Camp de réfugiés au Darfour © TF1/LCILe conflit ne devrait pas cesser malgré le cessez-le-feu annoncé... La force hybride (l'Unamid : 26.000 hommes) étant sur le point de débarquer (entre fin octobre et début 2008) au Darfour, l'ONU et l'UA (Union Africaine) veulent maintenant enclencher le processus politique. Après plus de 4 ans de guerre, qui ont fait 200.000 morts et 2 millions de déplacés, les parties au conflit étaient appelées à des pourparlers de paix. Ils ont débuté ce samedi après-midi à Syrte, en Libye. A cette occasion, le gouvernement de Khartoum a annoncé un cessez-le-feu au Darfour. Et ce dès l'ouverture des discussions.

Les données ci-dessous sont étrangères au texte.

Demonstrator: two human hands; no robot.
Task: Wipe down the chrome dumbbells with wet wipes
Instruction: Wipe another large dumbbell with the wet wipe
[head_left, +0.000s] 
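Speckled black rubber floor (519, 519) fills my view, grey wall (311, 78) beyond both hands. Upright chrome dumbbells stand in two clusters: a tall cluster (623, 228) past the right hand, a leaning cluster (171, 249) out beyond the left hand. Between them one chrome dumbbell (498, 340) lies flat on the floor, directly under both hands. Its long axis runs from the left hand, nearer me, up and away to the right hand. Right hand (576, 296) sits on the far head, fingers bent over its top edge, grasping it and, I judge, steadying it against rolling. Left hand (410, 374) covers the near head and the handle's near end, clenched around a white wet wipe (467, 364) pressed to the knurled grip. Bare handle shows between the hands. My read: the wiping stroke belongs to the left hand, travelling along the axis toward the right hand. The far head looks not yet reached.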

Mais, cette conférence, tout comme cette annonce unilatérale, peu de gens y croient. La délégation soudanaise a en effet peu de poids malgré sa trentaine de ministres et responsables. Car le boycottage des principaux mouvements rebelles (soit la moitié de la quinzaine impliquée dans le conflit) compromet d'ores et déjà les efforts de l'ONU et de l'UA pour ramener la paix dans cette région de l'ouest du Soudan. En cause notamment : les principales factions rebelles n'apprécient guère que les "rebelles secondaires" -issus de scissions de leurs propres mouvements- participent au sommet. Quant aux 6 mouvements présents à la conférence, ils ont envoyé des "seconds couteaux". D'ailleurs, une heure après l'ouverture du sommet, le dirigeant lybien Mouammar Kadhafi a reconnu l'échec de la réunion...

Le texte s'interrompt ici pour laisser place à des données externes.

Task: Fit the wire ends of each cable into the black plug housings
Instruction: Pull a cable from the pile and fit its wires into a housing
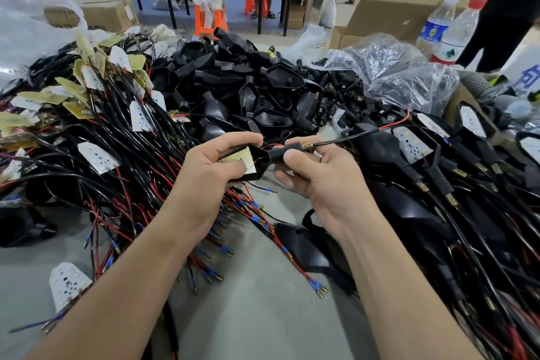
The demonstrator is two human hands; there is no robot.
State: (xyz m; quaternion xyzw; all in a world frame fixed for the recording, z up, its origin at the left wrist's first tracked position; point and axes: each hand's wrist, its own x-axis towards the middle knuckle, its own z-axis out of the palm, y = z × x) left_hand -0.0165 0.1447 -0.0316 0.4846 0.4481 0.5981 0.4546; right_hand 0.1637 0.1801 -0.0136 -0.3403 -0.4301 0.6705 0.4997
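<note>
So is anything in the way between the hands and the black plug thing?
Nothing visible. Both hands hold the black housing: the left hand grips its wide end, where the board sits, and the right hand pinches its narrow neck. A cable runs out of the brass tip.

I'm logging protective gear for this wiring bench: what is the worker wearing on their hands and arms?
Nothing protective shows. The left hand and right hand are bare, without gloves. The left forearm and right forearm are uncovered to the frame edge; no sleeves appear. No watch, bracelet or ring is visible.
</note>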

Les groupes rebelles qui combattent l'armée soudanaise au Darfour depuis 2003 réclament un partage plus équitable des ressources et plus d'autonomie pour leur région qu'ils estiment "marginalisée". En 2006, à Abuja, au Nigeria, un sommet avait déjà "capoté", quand un seul mouvement avait adhéré à l'accord de paix avec le gouvernement.